* [WORK INSTRUCTION]:
The full listing, excluding its pictures, should be printed exactly as it stands.

* [DATA SECTION]:
_ _ _ _ _
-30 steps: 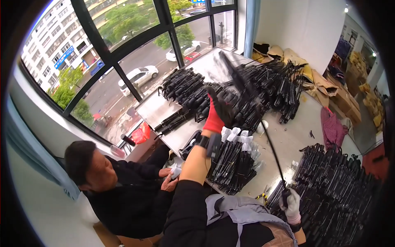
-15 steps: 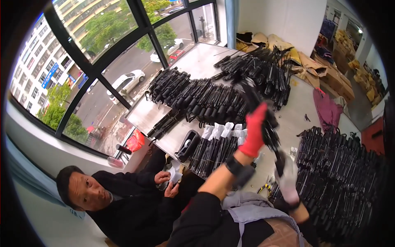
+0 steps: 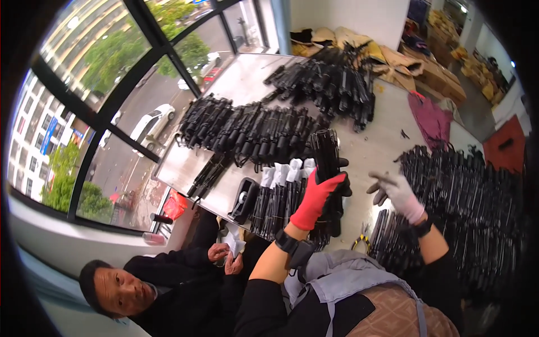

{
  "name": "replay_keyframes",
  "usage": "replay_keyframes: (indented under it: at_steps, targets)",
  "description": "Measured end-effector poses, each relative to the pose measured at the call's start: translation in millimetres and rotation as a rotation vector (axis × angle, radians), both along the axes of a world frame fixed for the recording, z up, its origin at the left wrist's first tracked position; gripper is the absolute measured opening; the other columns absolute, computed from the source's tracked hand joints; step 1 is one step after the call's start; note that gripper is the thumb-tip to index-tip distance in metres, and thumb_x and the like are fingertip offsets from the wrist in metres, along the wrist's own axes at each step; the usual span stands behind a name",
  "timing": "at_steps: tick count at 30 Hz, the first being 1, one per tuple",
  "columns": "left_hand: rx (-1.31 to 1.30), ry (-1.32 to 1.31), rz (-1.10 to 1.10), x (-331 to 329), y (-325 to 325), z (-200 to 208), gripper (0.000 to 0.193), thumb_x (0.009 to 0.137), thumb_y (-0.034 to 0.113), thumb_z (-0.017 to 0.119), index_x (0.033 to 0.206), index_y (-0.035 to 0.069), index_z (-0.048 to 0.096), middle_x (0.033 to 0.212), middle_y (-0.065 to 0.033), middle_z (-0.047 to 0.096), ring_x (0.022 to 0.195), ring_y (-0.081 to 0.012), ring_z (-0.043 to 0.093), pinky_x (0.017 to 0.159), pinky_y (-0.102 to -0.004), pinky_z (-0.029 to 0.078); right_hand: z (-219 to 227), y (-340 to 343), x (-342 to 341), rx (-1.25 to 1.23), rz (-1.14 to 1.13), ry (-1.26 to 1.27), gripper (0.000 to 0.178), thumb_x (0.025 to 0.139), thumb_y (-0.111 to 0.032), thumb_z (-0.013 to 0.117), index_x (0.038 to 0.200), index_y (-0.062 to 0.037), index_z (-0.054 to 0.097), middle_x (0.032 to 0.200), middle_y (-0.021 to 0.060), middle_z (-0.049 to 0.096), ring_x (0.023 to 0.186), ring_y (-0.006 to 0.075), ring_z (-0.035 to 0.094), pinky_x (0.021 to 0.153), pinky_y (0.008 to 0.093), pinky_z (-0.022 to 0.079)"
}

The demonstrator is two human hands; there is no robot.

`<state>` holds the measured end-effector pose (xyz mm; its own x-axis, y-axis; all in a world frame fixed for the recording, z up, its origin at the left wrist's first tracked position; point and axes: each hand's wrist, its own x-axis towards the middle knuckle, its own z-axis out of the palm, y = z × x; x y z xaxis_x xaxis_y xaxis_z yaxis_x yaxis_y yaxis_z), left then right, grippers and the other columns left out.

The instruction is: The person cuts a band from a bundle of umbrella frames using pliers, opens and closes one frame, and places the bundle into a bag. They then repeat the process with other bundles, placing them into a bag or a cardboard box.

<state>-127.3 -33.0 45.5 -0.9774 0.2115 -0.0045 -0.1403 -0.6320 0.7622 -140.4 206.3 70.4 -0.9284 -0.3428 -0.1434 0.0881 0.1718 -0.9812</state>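
Observation:
My left hand (image 3: 317, 197), in a red glove with black fingertips, is closed around a bundle of black folded umbrella frames (image 3: 325, 149). The bundle stands nearly upright over the table, its lower part partly behind my hand and wrist. To its right, my right hand (image 3: 401, 194) wears a whitish glove and hangs open, fingers apart and holding nothing. Below that hand lie several slim black frames (image 3: 384, 227). Left of my left hand, a row of similar frames with white wrappings (image 3: 289, 173) on their ends rests on the table.
Long piles of black frames lie across the table (image 3: 250, 132) and at the right (image 3: 460, 202). Yellow-handled pliers (image 3: 362, 241) are at the near edge. A black tray (image 3: 243, 199) sits left. A seated co-worker's hands (image 3: 224, 258) hold white material. Purple cloth (image 3: 431, 121) lies far right.
My right hand has let go of the bundle's lower end, moved up and opened. The bundle, blurred before, now stays in my left hand, lower and further left. The whole view has shifted.

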Motion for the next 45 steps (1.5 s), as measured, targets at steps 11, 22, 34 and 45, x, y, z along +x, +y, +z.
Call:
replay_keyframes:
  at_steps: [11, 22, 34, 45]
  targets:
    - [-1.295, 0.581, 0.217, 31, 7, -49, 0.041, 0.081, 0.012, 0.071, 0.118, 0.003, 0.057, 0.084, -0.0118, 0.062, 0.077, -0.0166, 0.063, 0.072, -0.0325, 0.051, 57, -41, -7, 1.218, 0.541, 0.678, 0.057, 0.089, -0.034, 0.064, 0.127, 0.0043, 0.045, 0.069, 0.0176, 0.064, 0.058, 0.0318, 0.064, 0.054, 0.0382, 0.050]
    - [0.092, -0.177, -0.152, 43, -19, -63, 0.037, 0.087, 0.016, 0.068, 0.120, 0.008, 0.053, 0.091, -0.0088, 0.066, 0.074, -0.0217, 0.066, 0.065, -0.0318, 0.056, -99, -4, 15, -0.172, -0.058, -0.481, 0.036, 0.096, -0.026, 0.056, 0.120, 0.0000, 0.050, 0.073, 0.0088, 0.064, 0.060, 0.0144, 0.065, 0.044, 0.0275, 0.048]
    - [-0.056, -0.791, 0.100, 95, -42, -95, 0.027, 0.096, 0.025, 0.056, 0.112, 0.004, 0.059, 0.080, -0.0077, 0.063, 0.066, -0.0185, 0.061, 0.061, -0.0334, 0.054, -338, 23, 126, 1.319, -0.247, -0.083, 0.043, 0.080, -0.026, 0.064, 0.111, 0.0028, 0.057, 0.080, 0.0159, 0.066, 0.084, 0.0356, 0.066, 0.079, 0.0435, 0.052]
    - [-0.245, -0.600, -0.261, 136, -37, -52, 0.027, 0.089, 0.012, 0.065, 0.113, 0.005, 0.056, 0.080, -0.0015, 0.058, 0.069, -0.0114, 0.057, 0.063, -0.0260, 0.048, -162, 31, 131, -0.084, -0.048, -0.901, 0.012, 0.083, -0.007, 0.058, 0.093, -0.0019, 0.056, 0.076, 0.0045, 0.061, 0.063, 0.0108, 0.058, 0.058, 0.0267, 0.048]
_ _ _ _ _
* [ANSWER BOX]:
-30 steps: 
-15 steps: 
+0 steps: 

{
  "name": "replay_keyframes",
  "usage": "replay_keyframes: (indented under it: at_steps, targets)",
  "description": "Measured end-effector poses, each relative to the pose measured at the call's start: translation in millimetres and rotation as a rotation vector (axis × angle, radians), both along the axes of a world frame fixed for the recording, z up, its origin at the left wrist's first tracked position; gripper is the absolute measured opening; the other columns absolute, computed from the source's tracked hand joints; step 1 is one step after the call's start; note that gripper is the thumb-tip to index-tip distance in metres, and thumb_x and the like are fingertip offsets from the wrist in metres, along the wrist's own axes at each step; the usual span stands behind a name",
  "timing": "at_steps: tick count at 30 Hz, the first being 1, one per tuple",
  "columns": "left_hand: rx (-1.31 to 1.30), ry (-1.32 to 1.31), rz (-1.10 to 1.10), x (-331 to 329), y (-325 to 325), z (-200 to 208), gripper (0.000 to 0.193), thumb_x (0.009 to 0.137), thumb_y (-0.034 to 0.113), thumb_z (-0.017 to 0.119), index_x (0.033 to 0.206), index_y (-0.035 to 0.069), index_z (-0.048 to 0.096), middle_x (0.033 to 0.212), middle_y (-0.065 to 0.033), middle_z (-0.047 to 0.096), ring_x (0.022 to 0.195), ring_y (-0.081 to 0.012), ring_z (-0.043 to 0.093), pinky_x (0.017 to 0.159), pinky_y (-0.102 to -0.004), pinky_z (-0.029 to 0.078); right_hand: z (-219 to 227), y (-340 to 343), x (-342 to 341), rx (-1.25 to 1.23), rz (-1.14 to 1.13), ry (-1.26 to 1.27), gripper (0.000 to 0.178), thumb_x (0.025 to 0.139), thumb_y (-0.111 to 0.032), thumb_z (-0.013 to 0.117), index_x (0.038 to 0.200), index_y (-0.062 to 0.037), index_z (-0.054 to 0.097), middle_x (0.032 to 0.200), middle_y (-0.021 to 0.060), middle_z (-0.049 to 0.096), ring_x (0.023 to 0.186), ring_y (-0.006 to 0.075), ring_z (-0.035 to 0.094), pinky_x (0.021 to 0.153), pinky_y (0.008 to 0.093), pinky_z (-0.022 to 0.079)"
}

The demonstrator is two human hands; there is no robot.

`<state>` holds the measured end-effector pose (xyz mm; its own x-axis, y-axis; all in a world frame fixed for the recording, z up, its origin at the left wrist's first tracked position; point and axes: each hand's wrist, its own x-axis towards the middle knuckle, its own z-axis out of the palm, y = z × x; x y z xaxis_x xaxis_y xaxis_z yaxis_x yaxis_y yaxis_z), left then right, grippers and the other columns left out.

The instruction is: The person cuts a band from a bundle of umbrella frames using pliers, opens and closes one frame, and places the bundle into a bag. They then repeat the process with other bundles, placing them into a bag or a cardboard box.

<state>-127.3 -33.0 45.5 -0.9774 0.2115 -0.0045 -0.1403 -0.6320 0.7622 -140.4 206.3 70.4 -0.9284 -0.3428 -0.1434 0.0881 0.1718 -0.9812</state>
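Observation:
My left hand (image 3: 317, 197), in a red glove with black fingertips, is closed around a bundle of black folded umbrella frames (image 3: 325, 149). The bundle stands nearly upright over the table, its lower part partly behind my hand and wrist. To its right, my right hand (image 3: 401, 194) wears a whitish glove and hangs open, fingers apart and holding nothing. Below that hand lie several slim black frames (image 3: 384, 227). Left of my left hand, a row of similar frames with white wrappings (image 3: 289, 173) on their ends rests on the table.
Long piles of black frames lie across the table (image 3: 250, 132) and at the right (image 3: 460, 202). Yellow-handled pliers (image 3: 362, 241) are at the near edge. A black tray (image 3: 243, 199) sits left. A seated co-worker's hands (image 3: 224, 258) hold white material. Purple cloth (image 3: 431, 121) lies far right.
My right hand has let go of the bundle's lower end, moved up and opened. The bundle, blurred before, now stays in my left hand, lower and further left. The whole view has shifted.
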
Motion for the next 45 steps (1.5 s), as measured, targets at steps 11, 22, 34 and 45, x, y, z along +x, +y, +z.
Call:
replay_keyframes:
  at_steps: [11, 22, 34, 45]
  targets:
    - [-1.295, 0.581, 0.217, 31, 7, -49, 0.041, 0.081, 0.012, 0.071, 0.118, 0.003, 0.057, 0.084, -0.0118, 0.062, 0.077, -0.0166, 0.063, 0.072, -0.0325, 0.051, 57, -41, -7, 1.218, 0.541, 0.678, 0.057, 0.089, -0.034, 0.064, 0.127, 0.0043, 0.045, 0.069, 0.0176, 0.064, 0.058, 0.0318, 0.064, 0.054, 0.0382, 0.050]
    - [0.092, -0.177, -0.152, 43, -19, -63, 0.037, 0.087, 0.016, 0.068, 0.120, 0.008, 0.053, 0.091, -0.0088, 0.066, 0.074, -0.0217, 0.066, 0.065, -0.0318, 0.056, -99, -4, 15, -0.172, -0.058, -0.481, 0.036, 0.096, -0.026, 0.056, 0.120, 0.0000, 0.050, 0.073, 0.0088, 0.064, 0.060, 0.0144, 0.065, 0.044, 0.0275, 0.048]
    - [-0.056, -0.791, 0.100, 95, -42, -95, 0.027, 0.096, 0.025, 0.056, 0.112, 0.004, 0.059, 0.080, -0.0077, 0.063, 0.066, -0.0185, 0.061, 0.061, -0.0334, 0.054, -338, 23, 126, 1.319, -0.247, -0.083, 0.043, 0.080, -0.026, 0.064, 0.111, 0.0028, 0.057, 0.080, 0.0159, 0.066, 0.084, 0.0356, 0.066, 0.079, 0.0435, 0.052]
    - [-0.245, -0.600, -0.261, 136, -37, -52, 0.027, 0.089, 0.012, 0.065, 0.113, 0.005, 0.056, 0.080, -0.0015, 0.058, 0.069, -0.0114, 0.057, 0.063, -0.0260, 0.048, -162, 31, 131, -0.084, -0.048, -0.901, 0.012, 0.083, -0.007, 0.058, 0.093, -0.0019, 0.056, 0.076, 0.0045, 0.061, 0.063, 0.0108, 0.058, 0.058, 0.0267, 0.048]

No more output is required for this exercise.